* _To do_: Search the listing below for the string "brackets" and show each line that contains it.

* _Supplied material_:
────────────────
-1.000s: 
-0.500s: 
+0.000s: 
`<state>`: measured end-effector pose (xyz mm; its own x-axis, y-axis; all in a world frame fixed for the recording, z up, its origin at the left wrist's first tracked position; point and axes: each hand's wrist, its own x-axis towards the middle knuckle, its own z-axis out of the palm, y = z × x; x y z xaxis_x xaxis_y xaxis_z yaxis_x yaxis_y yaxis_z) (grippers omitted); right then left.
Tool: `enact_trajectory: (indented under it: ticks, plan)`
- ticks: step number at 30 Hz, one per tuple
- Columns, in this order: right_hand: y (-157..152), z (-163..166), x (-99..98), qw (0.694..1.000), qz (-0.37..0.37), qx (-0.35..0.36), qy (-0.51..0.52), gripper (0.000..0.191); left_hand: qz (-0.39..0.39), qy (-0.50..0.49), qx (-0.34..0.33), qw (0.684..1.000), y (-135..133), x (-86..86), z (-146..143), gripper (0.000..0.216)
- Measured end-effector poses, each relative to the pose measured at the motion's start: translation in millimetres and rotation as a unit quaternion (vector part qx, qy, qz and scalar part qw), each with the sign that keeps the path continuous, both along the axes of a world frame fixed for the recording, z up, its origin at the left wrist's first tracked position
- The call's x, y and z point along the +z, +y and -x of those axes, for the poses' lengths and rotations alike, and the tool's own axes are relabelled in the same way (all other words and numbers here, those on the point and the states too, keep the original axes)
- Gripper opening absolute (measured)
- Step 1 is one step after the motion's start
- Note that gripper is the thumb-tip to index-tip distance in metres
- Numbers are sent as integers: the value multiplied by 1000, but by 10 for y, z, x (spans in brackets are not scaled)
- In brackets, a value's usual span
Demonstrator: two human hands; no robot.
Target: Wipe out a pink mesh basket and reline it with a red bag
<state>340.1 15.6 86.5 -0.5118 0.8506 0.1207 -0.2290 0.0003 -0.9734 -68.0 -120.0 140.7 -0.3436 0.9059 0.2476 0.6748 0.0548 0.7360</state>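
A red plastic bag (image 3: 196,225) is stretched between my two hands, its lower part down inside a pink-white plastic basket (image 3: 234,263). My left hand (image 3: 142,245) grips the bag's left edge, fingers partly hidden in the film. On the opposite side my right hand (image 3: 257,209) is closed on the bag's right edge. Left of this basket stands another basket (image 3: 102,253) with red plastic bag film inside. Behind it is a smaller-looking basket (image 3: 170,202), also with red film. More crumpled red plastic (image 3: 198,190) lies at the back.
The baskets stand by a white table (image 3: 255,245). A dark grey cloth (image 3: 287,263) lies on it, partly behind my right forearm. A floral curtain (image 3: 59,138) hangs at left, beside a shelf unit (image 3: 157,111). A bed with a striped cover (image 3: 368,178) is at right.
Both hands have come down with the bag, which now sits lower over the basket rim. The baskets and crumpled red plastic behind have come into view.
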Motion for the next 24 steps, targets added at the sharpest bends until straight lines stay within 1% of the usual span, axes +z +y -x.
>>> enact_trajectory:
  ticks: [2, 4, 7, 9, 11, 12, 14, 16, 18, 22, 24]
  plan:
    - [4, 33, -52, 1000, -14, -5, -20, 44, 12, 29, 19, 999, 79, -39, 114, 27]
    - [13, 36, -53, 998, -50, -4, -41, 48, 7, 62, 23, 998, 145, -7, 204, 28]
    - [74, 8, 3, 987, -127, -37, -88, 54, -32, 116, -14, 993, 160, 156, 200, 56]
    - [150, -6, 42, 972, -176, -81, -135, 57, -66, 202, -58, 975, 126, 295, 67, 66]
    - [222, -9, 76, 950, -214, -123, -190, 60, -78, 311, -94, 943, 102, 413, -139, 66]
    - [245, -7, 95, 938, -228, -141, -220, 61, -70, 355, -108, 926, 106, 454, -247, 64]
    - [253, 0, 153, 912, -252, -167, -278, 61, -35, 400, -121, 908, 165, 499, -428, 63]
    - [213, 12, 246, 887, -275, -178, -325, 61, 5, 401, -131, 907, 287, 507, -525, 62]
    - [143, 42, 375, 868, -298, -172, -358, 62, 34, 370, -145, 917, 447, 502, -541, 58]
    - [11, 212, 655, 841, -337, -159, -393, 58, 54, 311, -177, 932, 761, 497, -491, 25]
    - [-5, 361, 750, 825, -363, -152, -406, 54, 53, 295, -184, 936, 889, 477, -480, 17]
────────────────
* _Result below_:
- Numbers are sent as integers: the value multiplied by 1000, but by 10 for y, z, x (spans in brackets are not scaled)
- In brackets, a value's usual span

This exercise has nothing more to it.